'Pet Sematary' Directors Directors Dennis Widmyer And Kevin Kölsch Explain The Film's Big Changes And More [Video Interview]

When it came time to bring Stephen King's Pet Sematary to the big screen again, directors Dennis Widmyer and Kevin Kölsch had two choices. They could've gone for something traditional, and in line with the previous 1989 film. Or they could take an entirely new approach to material most people know so well. They went with the latter – a risky decision that paid off in a big way. In the hands of Widmyer and Kölsch, the new Pet Sematary is both true to the spirit of King's book, while also bringing fresh and exciting new material to the tale.

I had a chance to speak with the directors following the Pet Sematary premiere at SXSW. Watch our Pet Sematary directors interview below.

Pet Sematary Directors Interview

One of the several topics that arose during this interview involved marketing. By now, you likely know the new Pet Sematary makes a rather drastic change to King's book. In the book, and the 1989 film, the Creed family moves to a rural town. Behind their house is a cursed burial ground that has the power to raise the dead. First, the Creed patriarch, Dr. Louis Creed, uses the burial ground to resurrect the family's dead cat. Later, the Creed's youngest child – toddler Gage – is killed in a terrible accident. Even though he knows the consequences could be dire, Louis decides to bury his dead son in the burial ground as well. Gage returns, but he's not the sweet, innocent child he was before his death.
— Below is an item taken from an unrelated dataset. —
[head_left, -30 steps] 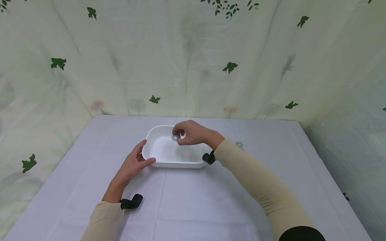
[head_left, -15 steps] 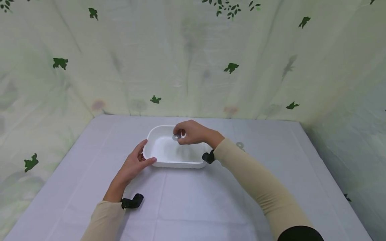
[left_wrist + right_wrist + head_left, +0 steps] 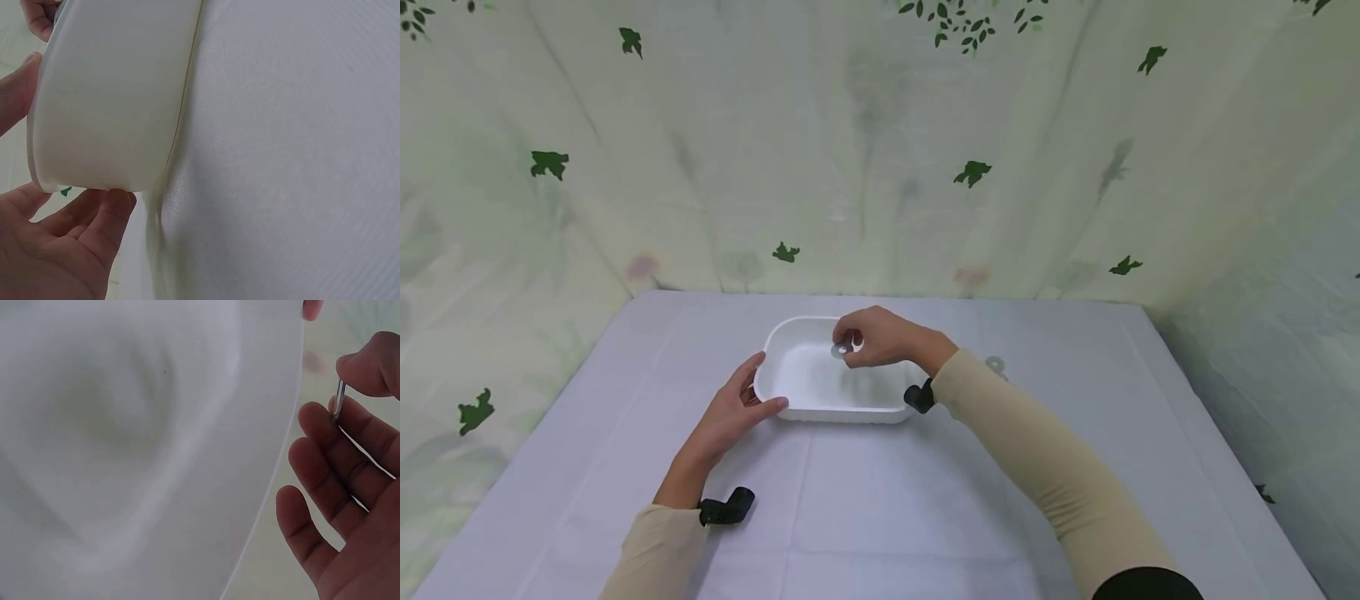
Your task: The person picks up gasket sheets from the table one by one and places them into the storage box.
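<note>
A white rounded rectangular tub (image 3: 805, 383) stands on the table. My left hand (image 3: 733, 408) grips its left end, the thumb on the near rim and the fingers round the end wall. In the left wrist view the fingers (image 3: 109, 219) press against the tub's outer wall (image 3: 112, 100). Over the inside of the tub, my right hand (image 3: 883, 337) pinches a flat metal washer (image 3: 838, 352) between thumb and fingers. Seen edge-on in the right wrist view, the washer (image 3: 339, 400) sits between the thumb and fingertips, with the other fingers loosely bent.
Another flat metal washer (image 3: 995, 364) lies on the white-covered table (image 3: 865, 500), right of the tub. The right sleeve (image 3: 1037, 450) passes close by and covers what lies just past it. A leaf-patterned curtain (image 3: 865, 150) hangs behind the table's far edge.
The head view has tilted very slightly. Both hands, the tub and the pinched washer keep almost the same places.
</note>
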Available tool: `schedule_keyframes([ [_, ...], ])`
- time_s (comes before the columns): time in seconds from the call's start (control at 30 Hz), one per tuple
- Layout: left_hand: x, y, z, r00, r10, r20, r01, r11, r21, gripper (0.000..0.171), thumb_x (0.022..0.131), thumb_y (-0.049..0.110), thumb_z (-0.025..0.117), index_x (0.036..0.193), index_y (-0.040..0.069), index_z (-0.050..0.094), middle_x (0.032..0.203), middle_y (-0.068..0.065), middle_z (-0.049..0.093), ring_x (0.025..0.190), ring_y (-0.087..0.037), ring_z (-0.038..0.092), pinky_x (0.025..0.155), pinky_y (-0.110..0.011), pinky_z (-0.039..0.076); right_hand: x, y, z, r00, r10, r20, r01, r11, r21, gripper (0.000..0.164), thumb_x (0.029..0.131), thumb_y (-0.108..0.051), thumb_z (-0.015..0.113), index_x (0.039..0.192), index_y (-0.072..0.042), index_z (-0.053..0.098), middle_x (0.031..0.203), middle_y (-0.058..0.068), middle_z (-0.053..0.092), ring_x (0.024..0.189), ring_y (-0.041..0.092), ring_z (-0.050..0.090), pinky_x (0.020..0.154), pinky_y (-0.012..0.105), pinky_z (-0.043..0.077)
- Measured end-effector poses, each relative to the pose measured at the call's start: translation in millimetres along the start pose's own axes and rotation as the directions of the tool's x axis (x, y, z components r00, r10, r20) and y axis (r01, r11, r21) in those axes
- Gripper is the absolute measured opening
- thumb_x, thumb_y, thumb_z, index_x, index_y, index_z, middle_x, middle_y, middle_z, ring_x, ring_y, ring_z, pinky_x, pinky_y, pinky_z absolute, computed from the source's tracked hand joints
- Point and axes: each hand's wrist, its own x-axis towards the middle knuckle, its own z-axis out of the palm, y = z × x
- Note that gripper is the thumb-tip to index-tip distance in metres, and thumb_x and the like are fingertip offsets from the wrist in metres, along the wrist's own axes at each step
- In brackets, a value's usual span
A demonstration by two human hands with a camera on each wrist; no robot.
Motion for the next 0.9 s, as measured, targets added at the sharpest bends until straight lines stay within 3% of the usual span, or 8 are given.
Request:
schedule_keyframes([
  [0.2,-1.9,-1.8,2.3,1.000,0.008,0.003,-0.008,1.000,-0.003,0.099,0.089,0.034,0.075,0.161,0.018,0.008,0.165,-0.018,0.020,0.146,-0.037,0.038,0.101,-0.023,0.046,-1.0,0.3,3.9,1.000,0.001,-0.001,-0.001,1.000,-0.006,0.026,0.087,-0.014,0.065,0.113,-0.011,0.068,0.105,0.000,0.068,0.097,0.015,0.058,0.084,0.025,0.049],
  [0.43,-1.4,0.6,2.0,1.000,0.016,-0.007,-0.016,1.000,0.008,0.098,0.090,0.032,0.073,0.161,0.017,0.008,0.166,-0.019,0.019,0.146,-0.038,0.037,0.109,-0.042,0.043,0.8,-2.0,2.4,1.000,-0.013,0.010,0.013,1.000,-0.022,0.028,0.087,-0.014,0.064,0.114,-0.010,0.067,0.106,0.001,0.068,0.098,0.017,0.058,0.085,0.024,0.048],
  [0.57,-0.3,0.7,1.9,1.000,0.020,-0.005,-0.020,1.000,0.000,0.097,0.090,0.031,0.073,0.161,0.017,0.008,0.165,-0.019,0.020,0.146,-0.039,0.037,0.110,-0.045,0.041,0.4,-3.1,1.9,1.000,0.009,0.020,-0.008,1.000,-0.014,0.027,0.087,-0.014,0.065,0.114,-0.010,0.067,0.106,0.001,0.068,0.099,0.017,0.058,0.086,0.025,0.048],
  [0.9,-0.3,-2.2,0.6,1.000,0.013,-0.004,-0.013,1.000,0.003,0.097,0.090,0.032,0.073,0.161,0.018,0.009,0.166,-0.016,0.019,0.146,-0.036,0.037,0.104,-0.029,0.045,1.1,-1.5,5.6,0.999,0.019,0.038,-0.018,1.000,-0.018,0.025,0.087,-0.014,0.065,0.112,-0.010,0.068,0.107,0.001,0.068,0.100,0.015,0.058,0.089,0.025,0.049],
])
Most of that set-up is the same in the new Pet Sematary, but instead of killing off Gage, the new film kills Gage's older sister, Ellie, played by Jeté Laurence. This change is surprising, but even more surprising is the fact that the marketing for Pet Sematary freely gave this big twist away. The teaser trailer for the movie kept it secret, but by the time the full trailer arrived, Ellie's death was out in the open. I asked Widmyer and Kölsch why the decision was made to give away the twist in trailers.

"I'll be honest," said Dennis Widmyer, "we were like, 'We don't know if we would do that.' And marketing's whole thing was, look, people are going to be shocked by it when they see the movie, and that can be a good thing or a bad thing. And we found with some of our early test screenings that when people were blindsided, they were kind of put-off by it."

However, once the second trailer revealed the change, Widmyer says something weird happened: the test screening scores went up. "I think it was just about getting it out of the way."

Speaking of Ellie, I wondered how the filmmakers got such a memorable, and scary performance out of young actress Jeté Laurence, who goes to some very dark places in the third act of the film. "We were just so lucky [to get the cast we wanted]," said Kevin Kölsch. "The one [difficult] thing was finding [Ellie]. And Jeté, she was just somebody who auditioned for us. And I don't know how she does it – it's not us directing her. It's her. She plays this little girl role, because she is just a little girl. And then she asks for a minute, goes off in a corner, and she comes back, and she's this evil Ellie. I don't know what she's channeling over there."

Pet Sematary is notorious for its bleak subject matter, and Widmyer and Kölsch may have defied the odds and made a film that's even bleaker than the book. I couldn't help but wonder if at some point during the production, Paramount asked the filmmakers to pull things back. According to the directors, Paramount was supportive, and understood that all the darkness was necessary. "There was never going to be a happy ending, because that's against the DNA of this book," said Widmyer ."And fundamentally, you have to respect the essence of the book. You can't mess with that."Pet Sematary opens April 5, 2019.